Microsoft (MSFT), which dominates the market for consumer software, is making deeper inroads in larger businesses. Familiar Microsoft programs such as Word, Excel, Exchange and PowerPoint appear ubiquitous on the corporate world's computers. But the guts of the corporate IT universe and many applications that make large enterprises run are often built on software from rivals.
Redmond's sales to businesses are growing at a much faster pace, up 14% year-over-year during the third fiscal quarter, which ended Mar. 31. Year-over-year results were flat during the second quarter.
Results for the smaller and medium-size business division are similar -- flat during the second quarter, up 15% during the third. "Enterprise spending [is] beginning to kick in," Goldman Sachs software analyst Sarah Friar said in a report.
Stronger Pipeline for New Products
Some of the growth reflects a stronger economy, which allowed cost-conscious companies to satisfy pent-up demand. Yet much of the gains also reflect Microsoft's stronger pipeline for new products.

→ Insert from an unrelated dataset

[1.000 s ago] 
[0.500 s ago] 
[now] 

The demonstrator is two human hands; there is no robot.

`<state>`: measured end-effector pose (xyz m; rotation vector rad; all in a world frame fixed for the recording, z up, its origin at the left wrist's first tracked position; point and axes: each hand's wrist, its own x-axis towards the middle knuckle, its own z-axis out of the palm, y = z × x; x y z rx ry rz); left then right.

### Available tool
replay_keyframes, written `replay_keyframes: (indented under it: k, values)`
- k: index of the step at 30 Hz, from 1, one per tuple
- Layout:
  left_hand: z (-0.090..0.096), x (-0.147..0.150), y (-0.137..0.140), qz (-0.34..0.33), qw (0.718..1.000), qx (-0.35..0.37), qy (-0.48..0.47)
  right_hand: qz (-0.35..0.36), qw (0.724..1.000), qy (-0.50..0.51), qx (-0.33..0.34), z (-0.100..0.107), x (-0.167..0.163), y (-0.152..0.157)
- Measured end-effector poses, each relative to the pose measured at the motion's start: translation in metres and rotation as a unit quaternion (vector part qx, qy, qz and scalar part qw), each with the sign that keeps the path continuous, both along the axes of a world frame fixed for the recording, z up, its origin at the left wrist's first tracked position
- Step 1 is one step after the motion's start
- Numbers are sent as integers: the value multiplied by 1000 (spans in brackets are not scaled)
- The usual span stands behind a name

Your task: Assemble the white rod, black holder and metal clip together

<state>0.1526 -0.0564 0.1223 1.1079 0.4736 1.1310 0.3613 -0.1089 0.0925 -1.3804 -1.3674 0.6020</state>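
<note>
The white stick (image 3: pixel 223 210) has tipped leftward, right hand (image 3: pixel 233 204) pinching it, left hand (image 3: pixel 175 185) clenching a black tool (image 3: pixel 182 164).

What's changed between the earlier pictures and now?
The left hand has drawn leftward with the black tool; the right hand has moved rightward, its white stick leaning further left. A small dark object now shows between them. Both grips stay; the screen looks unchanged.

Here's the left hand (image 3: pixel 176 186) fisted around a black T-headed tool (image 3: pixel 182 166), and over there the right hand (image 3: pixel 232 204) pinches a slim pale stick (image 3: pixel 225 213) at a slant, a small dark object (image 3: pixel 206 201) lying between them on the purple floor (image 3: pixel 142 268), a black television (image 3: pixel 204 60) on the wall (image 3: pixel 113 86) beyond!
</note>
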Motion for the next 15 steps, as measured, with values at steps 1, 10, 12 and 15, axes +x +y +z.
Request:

The most familiar of these new products is Office 10, the latest version of the productivity suite that includes applications such Word, Excel, PowerPoint and Exchange. This is a major upgrade with a host of new features, such as enhanced Web versions of the software and more advanced social networking capabilities.
You can even access a full version of Word through Facebook, which is an effective use of the business partnership. Microsoft invested $240 million in Facebook in 2007. The online versions of Office software, known as Office Web Apps, are a clear response to Google Docs, the free productivity programs that are available over the Web from Google (GOOG).
Cloud Computing Competition
It's just one of several critical new products from Microsoft, which has been on the defensive in recent years as Google confronts it in the business market and Apple (AAPL) clobbers it in entertainment and mobility.
So far, so good. The launch of the Windows 7 operating system in recent months has been well-received. Windows Server 2008, released two years ago, has done well, too.
More recently, Microsoft has been moving ahead in cloud computing. The Azure Cloud Platform is an operating system that resides on Microsoft data centers instead of on the networks of its customers. Developers can create applications for the Azure cloud, which will be in fierce competition with cloud computing offerings from Google, Amazon and others.
The Apple iPhone may be getting all the attention, but Microsoft is still plugging away in mobility, with Phone 7. The new mobile operating system is due later this year. It will feature 3D effects and "hubs" that combine online content with content on the phone.
Gaining Market Share
Together, the new products "provide a platform for renewed innovation vigor beyond anything we have seen from Microsoft for multiple years," Goldman Sachs' Friar said. She expects a burst of revenue growth as the economy and IT spending improve. Sales fell 5% during calendar year 2009, but Friar expects 11% growth this year and 12% in 2011.
Microsoft may also be poised to take a bit more market share. Gartner says the 5% drop in IT spending in 2009 was the worst in industry history. It expects only 3.3% growth for 2010. It looks like Microsoft can top that, thanks in part to its growth in the enterprise market.